Выбрать главу

Именно эта Викентьевна и сыграла ключевую роль в моей дальнейшей личной жизни, но тогда, хоронясь за мусоропроводом, я еще об этом не знала. Мы с Интеллектуалом выползли на волю и поехали смотреть «Щелкунчика». Едем. Тридцать градусов мороза. Все бы ничего, только я без рукавиц. Их еще в начале зимы съел пудель. Паркуемся километрах в трех от театра — это у Интеллектуала так заведено, если припарковался рядом со входом, считай, вечер прошел впустую. Однажды на день рождения он повел меня в театр. Правда, не на «Щелкунчика», но тоже хорошо. Припарковался, как всегда, в соседнем районе. А спектакль шел до одиннадцати вечера. А в одиннадцать ноль шесть нам надо было встречать поезд из Питера, с которым Мурка прислала свои стихи, чтобы я их в Москве развозила по издательствам. Вываливаемся из театра. Интеллектуал машет руками, кричит, что мы его заездили, хотя ехать решительно не на чем, за бешеные деньги хватает частника, мы прибегаем на перрон, выясняем, что поезд отогнали на запасные пути, бежим на эти пути, спотыкаемся на шпалах, я падаю, рву колготки, прибегаем, выуживаем из вагона заспанную проводницу, требуем стихи, проводница стихи не дает, потому что не понимает, что это такое, Интеллектуал врывается к ней в купе, хватает первый попавшийся пакет, который случайно оказывается Муркиными стихами, Интеллектуалу по старости лет немедленно становится плохо, мы пилим в привокзальный буфет, пьем отвратительный чай, выбегаем на площадь, хватаем за бешеные деньги частника, доезжаем до своей машины и как люди едем домой. Интеллектуал охает и хватается за бок. У него там что-то сводит. Дома я укладываю его в постель и полночи бегаю с грелками. День рождения проходит упоительно.

И вот примерно такая же история. Вбегаем в зал вместе с третьим звонком. Холодина страшная. Не топят. Дети сидят на коленях у родителей, жуют шоколад, шуршат обертками. Проходы заставлены стульями. Руки болят безумно. Весь первый акт они болят, ко второму оттаивают. Я начинаю наслаждаться прекрасным. Однако наслаждаюсь недолго — под потолком взрывается софит и выпускает на сцену клубешник черного дыма. Щелкунчик клацает челюстью. Балерина чихает и падает. Балет окончен. Выкатываемся на улицу. На часах — четверть девятого. Полдвенадцатого надо быть у друзей, которые настоятельно просили нас заранее поужинать, потому что у них ничего нет, а заодно купить торт и конфеты.

— Пойдем, — говорит Интеллектуал. — Пойдем в ресторанчик.

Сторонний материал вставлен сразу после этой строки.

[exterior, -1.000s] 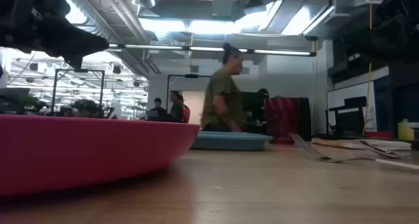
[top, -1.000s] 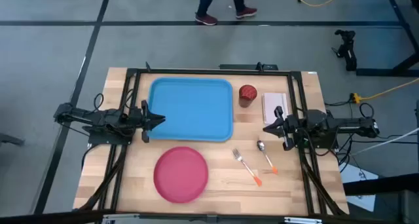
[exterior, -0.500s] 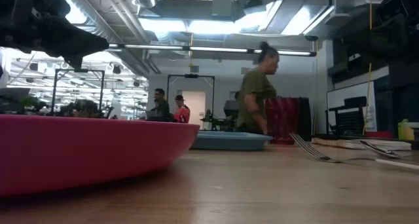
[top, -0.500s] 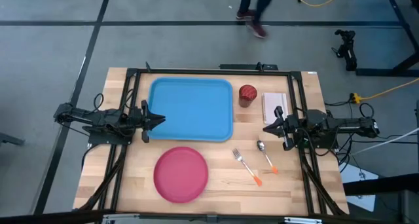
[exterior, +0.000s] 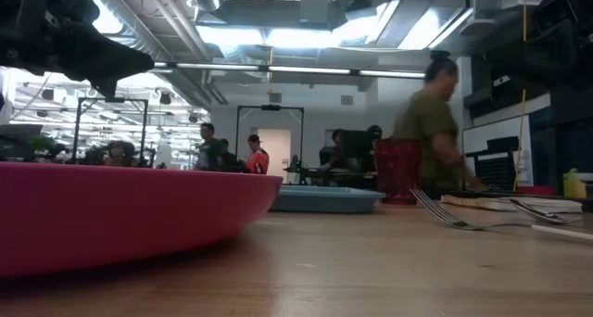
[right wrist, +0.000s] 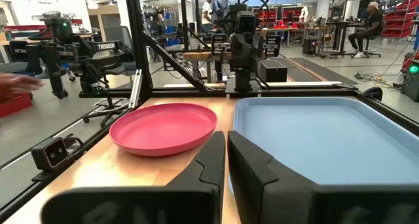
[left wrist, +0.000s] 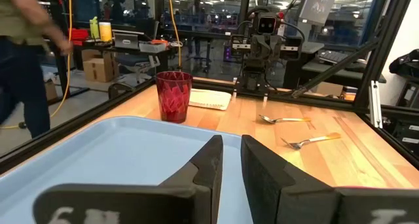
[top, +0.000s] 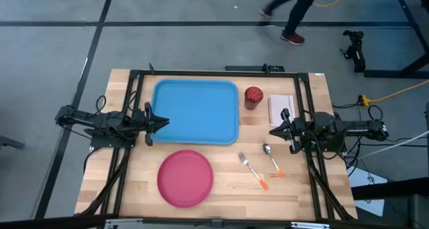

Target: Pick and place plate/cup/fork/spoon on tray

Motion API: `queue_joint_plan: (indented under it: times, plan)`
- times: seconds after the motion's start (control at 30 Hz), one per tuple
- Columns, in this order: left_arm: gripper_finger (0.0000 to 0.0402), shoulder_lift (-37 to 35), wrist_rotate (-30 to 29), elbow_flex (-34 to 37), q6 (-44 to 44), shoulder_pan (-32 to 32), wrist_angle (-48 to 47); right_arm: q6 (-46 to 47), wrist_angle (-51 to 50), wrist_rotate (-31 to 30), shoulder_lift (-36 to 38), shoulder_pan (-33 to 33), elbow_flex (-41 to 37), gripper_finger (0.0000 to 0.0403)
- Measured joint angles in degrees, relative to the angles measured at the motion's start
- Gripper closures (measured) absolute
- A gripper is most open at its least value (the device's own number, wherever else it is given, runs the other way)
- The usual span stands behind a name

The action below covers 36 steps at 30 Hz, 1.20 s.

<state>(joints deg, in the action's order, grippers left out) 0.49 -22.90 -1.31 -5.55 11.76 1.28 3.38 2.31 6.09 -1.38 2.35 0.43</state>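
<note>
The light-blue tray (top: 196, 111) lies at the table's far middle. The pink-red plate (top: 185, 178) lies flat near the front edge. The dark red cup (top: 253, 96) stands upright right of the tray. The fork (top: 251, 170) and the spoon (top: 271, 159) lie flat at the right front, orange handle ends toward the near edge. My left gripper (top: 165, 121) is shut and empty at the tray's left edge. My right gripper (top: 273, 130) is shut and empty, right of the tray, above the spoon's bowl.
A small white pad (top: 281, 107) lies right of the cup. A black frame (top: 221, 72) runs along the table's far and side edges. A person (top: 291, 8) walks on the floor beyond the far edge. Bare wood lies between plate and fork.
Both arms and all task things have kept still. A person beyond the far edge has walked toward the right.
</note>
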Motion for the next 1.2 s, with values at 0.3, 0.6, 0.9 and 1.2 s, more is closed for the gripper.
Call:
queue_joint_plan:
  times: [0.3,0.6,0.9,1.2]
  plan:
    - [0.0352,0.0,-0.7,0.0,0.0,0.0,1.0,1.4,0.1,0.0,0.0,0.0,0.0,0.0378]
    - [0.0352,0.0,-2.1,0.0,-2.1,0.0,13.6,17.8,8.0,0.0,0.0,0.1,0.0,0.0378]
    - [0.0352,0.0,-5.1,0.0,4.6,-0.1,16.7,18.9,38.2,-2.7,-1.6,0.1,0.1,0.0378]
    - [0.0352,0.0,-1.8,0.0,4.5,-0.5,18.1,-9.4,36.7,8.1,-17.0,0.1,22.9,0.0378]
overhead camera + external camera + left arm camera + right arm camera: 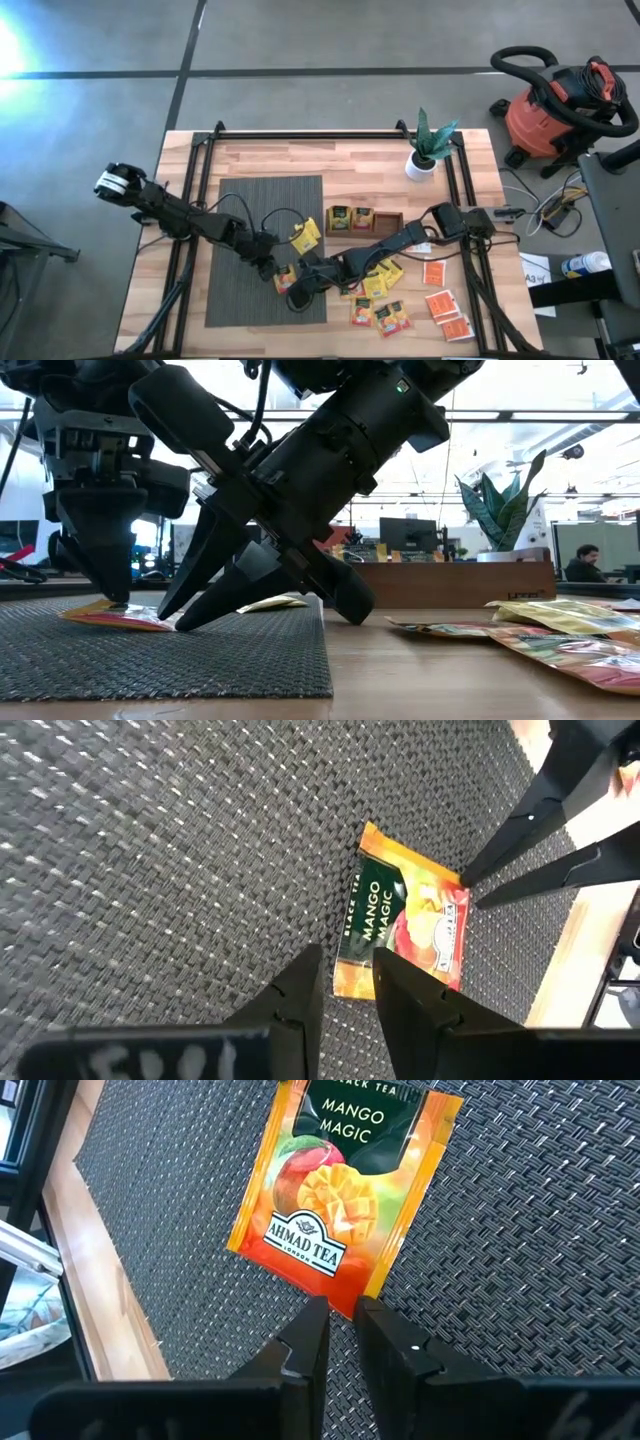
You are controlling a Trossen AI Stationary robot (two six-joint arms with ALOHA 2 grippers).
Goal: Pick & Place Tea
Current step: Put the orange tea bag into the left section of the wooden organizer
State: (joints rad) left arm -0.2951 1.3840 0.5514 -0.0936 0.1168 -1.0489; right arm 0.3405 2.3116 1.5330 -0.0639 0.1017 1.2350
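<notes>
- I am looking at one flat orange-and-green "Mango Magic" tea sachet (345, 1195) lying on the dark grey woven mat (240, 215), near the mat's edge that borders the bare wooden tabletop (300, 160).
- My left gripper (347, 982) is hanging over one end of that sachet, its fingers (300, 990) standing narrowly apart with the sachet's edge just by their tips; I cannot tell whether they are pinching it.
- My right gripper (340, 1325) is meeting the opposite end, its fingers (385, 1342) nearly closed with only a slim gap at the sachet's orange edge; whether they are gripping it I cannot tell.
- Both arms are converging on this one sachet in the high view.
- More loose yellow and orange sachets (385, 315) are lying scattered on the bare wood beside the mat.
- The brown wooden tray (390, 222) is sitting past the mat, holding a couple of sachets.
</notes>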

Какой ресторанчик! Тридцать первое декабря! В ресторанчиках к Новому году накрывают. Там все за три месяца заказано.

— Ну, хорошо, — говорит Интеллектуал. — Пойдем в кафе.

Какое кафе! Тридцать первое декабря! Все кафе давно закрыты!

— Ну, хорошо, — говорит Интеллектуал. — Пойдем погуляем по новогодней Москве.

Бредем к Камергерскому. Навстречу — ни одного человека. В Камергерском стоит елка. Вокруг нее кто-то пляшет.

— Смотри-ка! — удивляется Интеллектуал. — Люди!

Подходим к елке. Два Деда Мороза и три Снегурочки топают ногами, хлопают друг друга по бокам и дышат на руки. «Нам за это хоть платят, а вы-то что?» — говорят их собачьи глаза.

— Ну, хорошо, — не сдается Интеллектуал. — Пойдем на Большой Каменный мост. Будем любоваться Кремлем.

На мосту шквальный ветер. Я начинаю заваливаться через перила. Интеллектуал хватает меня под мышки и волочет вниз.

— С тобой невозможно как следует повеселиться! — раздраженно говорит он. — Пойдем в Парк культуры, там дорожки залили. Посмотрим, как люди катаются.

В Парке культуры действительно залиты дорожки. В желтом свете фонарей они скалятся, как золотые челюсти, выпавшие из чьего-то гигантского рта. Мы стоим под колоннами, смотрим на дорожки.

— Почему-то никто не катается, — говорит Интеллектуал.

— А вы, граждане, что здесь делаете? — раздается за спиной простуженный голос. — Документики, па-а-прашу!

Милиционер. Он берет меня за рукав и тянет к себе. Интеллектуал берет меня за другой рукав и тянет к себе.

— Ах, дорогой! — говорю я. — Нам пора. За нами уже пришел автобус!